Le Fortin n’est pas grand, mais il est redoutablement défendu. Ses murs ont été reconstruits en bois sombre et en ferrailles de récupération, et les sentinelles y changent chaque jour d’identité. Ceux qui le dirigent ne forment pas une confrérie, mais un règne instable de force, où la loi est dictée par le tranchant d’une lame et la menace d’un carreau d’arbalète bien placé.
Malgré cela, les habitants du Westland savent que certains se rendent à Lamefange volontairement : pour acheter des poisons rares, pour engager des assassins, ou pour négocier avec ceux qui vivent trop près des ombres.
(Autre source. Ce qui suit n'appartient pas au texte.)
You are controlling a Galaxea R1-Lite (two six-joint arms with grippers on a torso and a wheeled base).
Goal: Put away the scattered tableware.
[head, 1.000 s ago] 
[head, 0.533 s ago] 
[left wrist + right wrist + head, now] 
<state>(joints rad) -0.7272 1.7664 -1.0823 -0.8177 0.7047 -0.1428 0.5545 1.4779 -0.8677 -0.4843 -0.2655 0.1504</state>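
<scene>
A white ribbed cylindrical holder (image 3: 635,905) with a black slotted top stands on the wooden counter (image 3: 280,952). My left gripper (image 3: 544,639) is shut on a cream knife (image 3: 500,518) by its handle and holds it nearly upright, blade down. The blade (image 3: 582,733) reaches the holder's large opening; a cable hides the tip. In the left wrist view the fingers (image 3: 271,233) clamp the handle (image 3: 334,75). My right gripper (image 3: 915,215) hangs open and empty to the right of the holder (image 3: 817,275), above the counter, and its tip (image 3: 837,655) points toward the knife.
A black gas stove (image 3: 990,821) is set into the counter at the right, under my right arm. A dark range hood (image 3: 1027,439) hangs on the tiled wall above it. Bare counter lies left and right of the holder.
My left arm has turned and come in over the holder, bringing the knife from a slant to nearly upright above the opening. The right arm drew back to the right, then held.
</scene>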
Il arrive même que les mercenaires du Fortin soient engagés pour protéger des convois traversant la bordure de la Sylve… à condition de payer, et de ne jamais poser de questions.
Mais tout dans la Sylve d’Ébène converge vers le centre.
Là-bas, protégé par un enchevêtrement végétal si dense qu’aucun oiseau ne le survole, se dresse Ulmathir, l’Arbre Primordial. Immense, hors du temps, son tronc est si large que plusieurs maisons pourraient y tenir à l’aise. Son écorce, d’un gris cendré strié de nervures lumineuses, pulse lentement — comme si quelque chose en son cœur respirait encore.
Ulmathir ne ressemble à aucun autre arbre connu. Ses feuilles sont noires en plein jour, et argentées sous la lune. Lorsqu’elles tombent, elles ne pourrissent jamais, et certaines conservent une faible lueur pendant plusieurs nuits. Les plus anciens druides disent qu’il serait l’un des derniers piliers vivants du monde ancien, un vestige de l’époque où les dieux n’étaient pas encore montés vers les cieux, mais marchaient parmi les forêts.
Nul ne sait ce qui dort en lui, ou ce qu’il veille. Mais des récits circulent. Des murmures. Des bruits de pas autour du tronc. Des ombres qui ne sont pas celles des branches. Et surtout… des rêves.
Car ceux qui dorment trop près d’Ulmathir rêvent de visages sans nom, de forêts inversées, de mémoires qui ne leur appartiennent pas.
Il est dit que le Soldracel, frère d’Ulmathir, veille dans Brumeval. Mais Ulmathir, lui, n’accorde pas la paix. Il montre ce qui fut. Ce qui aurait pu être. Ce qui ne doit pas revenir.
La Sylve d’Ébène n’est pas une simple forêt. C’est un sanctuaire de l’oubli, un bastion d’anciens pactes et de magies sauvages que même les dieux, dit-on, regardent avec prudence. Elle ne s’étend pas sur une grande surface, mais ce n’est pas une question d’espace. C’est une question de profondeur. Ceux qui y entrent n’en reviennent jamais exactement les mêmes.
Et parfois, ils ne reviennent pas du tout.